Kami sampai di sebuah ruangan luas, dengan meja panjang di
tengah. Ada dua orang berdiri di sana.
“Silahkan duduk tuan”
Mereka menjentikkan jarinya, beberapa pelayan menyediakan
makanan di meja dengan cepat. Semakin banyak pelayan keluar dan
meletakkan makanan. Dalam sekejap meja penuh dengan makanan,
dari yang daging, sayuran, buah sampai roti tersedia di meja.
Minuman pun terlihat sangat beragam dengan berbagai warna.
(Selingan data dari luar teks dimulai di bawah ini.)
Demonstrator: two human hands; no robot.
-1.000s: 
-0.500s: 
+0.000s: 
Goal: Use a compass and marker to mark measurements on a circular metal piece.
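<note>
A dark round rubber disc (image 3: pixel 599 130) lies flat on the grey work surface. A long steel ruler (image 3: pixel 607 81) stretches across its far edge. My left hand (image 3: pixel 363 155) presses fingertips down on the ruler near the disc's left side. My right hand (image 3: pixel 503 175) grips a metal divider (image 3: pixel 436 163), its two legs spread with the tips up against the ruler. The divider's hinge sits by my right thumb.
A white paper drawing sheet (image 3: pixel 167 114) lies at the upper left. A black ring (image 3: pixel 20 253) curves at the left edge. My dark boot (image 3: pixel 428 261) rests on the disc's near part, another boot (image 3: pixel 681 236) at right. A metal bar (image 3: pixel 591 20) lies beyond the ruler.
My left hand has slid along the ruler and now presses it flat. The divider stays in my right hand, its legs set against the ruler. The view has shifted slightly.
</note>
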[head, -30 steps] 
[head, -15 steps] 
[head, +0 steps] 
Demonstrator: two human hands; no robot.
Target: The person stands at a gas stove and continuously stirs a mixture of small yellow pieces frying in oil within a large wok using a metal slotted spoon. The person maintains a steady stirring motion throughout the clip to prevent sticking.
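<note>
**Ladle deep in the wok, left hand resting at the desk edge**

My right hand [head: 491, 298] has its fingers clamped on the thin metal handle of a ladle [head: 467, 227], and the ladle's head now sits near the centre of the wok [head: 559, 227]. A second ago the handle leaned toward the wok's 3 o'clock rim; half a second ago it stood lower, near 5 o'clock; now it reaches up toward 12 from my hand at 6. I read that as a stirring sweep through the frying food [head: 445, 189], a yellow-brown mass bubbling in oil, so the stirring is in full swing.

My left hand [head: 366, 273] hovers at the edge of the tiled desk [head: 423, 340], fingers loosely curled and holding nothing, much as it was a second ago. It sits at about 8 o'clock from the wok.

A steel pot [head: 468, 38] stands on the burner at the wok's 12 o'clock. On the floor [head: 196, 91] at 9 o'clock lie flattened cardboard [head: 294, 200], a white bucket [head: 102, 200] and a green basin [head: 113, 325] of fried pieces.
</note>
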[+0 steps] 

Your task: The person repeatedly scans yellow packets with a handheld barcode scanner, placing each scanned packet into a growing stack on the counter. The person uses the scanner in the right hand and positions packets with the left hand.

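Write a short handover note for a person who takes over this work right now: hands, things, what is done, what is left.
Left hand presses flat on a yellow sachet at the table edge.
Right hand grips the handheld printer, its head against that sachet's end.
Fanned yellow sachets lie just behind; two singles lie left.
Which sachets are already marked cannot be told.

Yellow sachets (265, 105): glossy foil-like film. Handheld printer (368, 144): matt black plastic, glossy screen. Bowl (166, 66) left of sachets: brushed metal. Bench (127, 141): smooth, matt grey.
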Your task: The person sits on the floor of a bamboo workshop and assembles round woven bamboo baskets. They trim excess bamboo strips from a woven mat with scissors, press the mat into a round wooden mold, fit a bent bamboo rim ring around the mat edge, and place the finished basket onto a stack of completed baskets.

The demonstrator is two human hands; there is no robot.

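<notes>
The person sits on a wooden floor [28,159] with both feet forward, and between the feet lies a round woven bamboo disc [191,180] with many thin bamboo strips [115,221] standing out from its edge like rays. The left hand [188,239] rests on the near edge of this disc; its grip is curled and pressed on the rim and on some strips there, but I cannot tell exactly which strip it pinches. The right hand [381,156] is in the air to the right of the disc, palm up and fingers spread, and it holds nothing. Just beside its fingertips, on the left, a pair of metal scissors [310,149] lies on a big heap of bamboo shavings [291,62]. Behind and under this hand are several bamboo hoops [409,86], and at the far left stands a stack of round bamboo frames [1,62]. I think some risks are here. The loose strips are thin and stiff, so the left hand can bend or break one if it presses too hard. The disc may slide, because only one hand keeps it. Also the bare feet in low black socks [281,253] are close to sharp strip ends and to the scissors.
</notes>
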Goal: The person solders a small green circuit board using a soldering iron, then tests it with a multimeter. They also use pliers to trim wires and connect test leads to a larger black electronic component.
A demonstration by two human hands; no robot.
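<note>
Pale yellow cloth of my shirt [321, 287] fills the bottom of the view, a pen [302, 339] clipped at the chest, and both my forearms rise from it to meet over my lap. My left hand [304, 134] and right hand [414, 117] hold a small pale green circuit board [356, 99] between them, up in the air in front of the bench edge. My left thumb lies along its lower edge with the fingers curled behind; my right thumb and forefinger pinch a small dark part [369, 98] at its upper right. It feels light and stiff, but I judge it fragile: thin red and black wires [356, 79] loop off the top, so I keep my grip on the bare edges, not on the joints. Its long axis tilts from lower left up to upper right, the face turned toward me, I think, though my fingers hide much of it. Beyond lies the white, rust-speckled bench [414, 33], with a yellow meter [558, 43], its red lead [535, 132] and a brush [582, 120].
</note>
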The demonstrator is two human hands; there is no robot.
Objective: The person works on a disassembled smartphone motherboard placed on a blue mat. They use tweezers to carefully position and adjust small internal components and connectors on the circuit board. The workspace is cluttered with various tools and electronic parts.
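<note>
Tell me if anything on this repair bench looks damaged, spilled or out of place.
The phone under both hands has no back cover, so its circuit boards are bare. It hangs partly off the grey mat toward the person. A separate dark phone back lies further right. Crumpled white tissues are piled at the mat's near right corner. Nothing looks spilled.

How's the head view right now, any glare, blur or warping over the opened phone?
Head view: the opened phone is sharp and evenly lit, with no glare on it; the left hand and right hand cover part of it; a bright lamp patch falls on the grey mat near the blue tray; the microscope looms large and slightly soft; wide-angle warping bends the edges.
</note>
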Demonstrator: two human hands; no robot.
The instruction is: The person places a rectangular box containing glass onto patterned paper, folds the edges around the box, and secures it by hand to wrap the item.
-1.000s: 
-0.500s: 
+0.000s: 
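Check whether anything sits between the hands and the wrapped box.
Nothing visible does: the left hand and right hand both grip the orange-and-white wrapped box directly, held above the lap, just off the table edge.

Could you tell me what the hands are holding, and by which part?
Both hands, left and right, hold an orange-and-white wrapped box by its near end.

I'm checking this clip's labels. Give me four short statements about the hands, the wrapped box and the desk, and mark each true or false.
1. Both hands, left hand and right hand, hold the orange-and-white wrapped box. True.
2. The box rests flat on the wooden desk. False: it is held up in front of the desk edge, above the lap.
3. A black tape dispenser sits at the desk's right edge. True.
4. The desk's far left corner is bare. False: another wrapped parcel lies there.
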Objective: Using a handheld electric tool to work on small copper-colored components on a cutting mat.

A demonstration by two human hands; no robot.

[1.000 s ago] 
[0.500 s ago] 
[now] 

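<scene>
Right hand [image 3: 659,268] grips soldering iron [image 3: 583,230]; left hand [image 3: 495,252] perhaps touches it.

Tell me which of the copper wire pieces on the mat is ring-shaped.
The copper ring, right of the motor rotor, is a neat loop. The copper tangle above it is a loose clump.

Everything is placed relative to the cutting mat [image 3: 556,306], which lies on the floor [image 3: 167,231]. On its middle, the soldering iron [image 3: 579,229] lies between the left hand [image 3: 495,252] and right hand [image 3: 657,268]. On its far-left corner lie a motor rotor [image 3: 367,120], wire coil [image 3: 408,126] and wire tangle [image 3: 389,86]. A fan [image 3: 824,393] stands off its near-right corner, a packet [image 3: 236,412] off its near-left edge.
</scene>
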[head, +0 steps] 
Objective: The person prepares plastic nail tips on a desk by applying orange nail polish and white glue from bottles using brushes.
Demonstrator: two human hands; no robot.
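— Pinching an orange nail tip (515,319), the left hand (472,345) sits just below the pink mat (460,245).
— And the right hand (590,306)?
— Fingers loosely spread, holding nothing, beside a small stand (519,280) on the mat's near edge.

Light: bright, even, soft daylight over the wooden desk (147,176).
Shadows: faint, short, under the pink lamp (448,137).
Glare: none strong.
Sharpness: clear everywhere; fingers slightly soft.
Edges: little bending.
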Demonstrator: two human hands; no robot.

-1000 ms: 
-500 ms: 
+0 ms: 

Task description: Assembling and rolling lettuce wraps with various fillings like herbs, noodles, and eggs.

Baunya pun sangat menarik selera.
Ira dan Mahisa terlihat sangat antusias untuk memakan semua
makanan yang di sediakan.
“Orang tua kamu di mana?”
Dua orang pelayan mendorong sebuah rak dengan TV di atas
dan dinyalakan.
“Mereka ada di luar negeri sekarang”
“Lho…”
Terlihat dua orang di dalam TV, laki-laki dan perempuan
memakai baju pantai, dan minuman di tangan mereka.
“Halo semua..”
“Halo ..om dan tante” kata kami bersamaan.
“Eh..itu siapa Ris? Teman baru? Ibu belum pernah melihatnya”
“Iya bu, ini Ivan, baru pindah ke sini belum lama”
“Ow..begitu”
“Wajah nya terlihat tidak asing untuk Ayah, apa kita sebelumnya
pernah bertemu?”
Aku tersenyum kecil. “Sepertinya belum Om.” Apa maksudnya
pernah bertemu, ke rumah ini saja baru pertama kali.
“Ah.. Ayah memang sering begitu, silah kan di makan, kalau
bisa dihabiskan ya.”
“Kami pergi dulu…dadah.”
“Iya Ayah, Ibu, selamat bersenang-senang,” balas Aris. Kami
pun mulai memakan hidangan yang ada.
Setelah beberapa, kami sudah mulai berhenti makan tanda sudah
tak kuat makan lagi. Padahal hidangan di meja masih banyak,
mungkin kita hanya makan sekitar dua puluh persen makanan di
meja.
“Guys, nanti setelah makan aku ajak kalian ke tempat rahasia
ya”
“...Tempat yang bahkan Om dan Tante aja gak tahu” tambah Ira.
Dia selalu saja menambahkan perkataan di Aris.
“ Ha?” aku dan Mahisa menunjukan reaksi yang sama.
“Pernah denger tentang Pohon Rahasia?”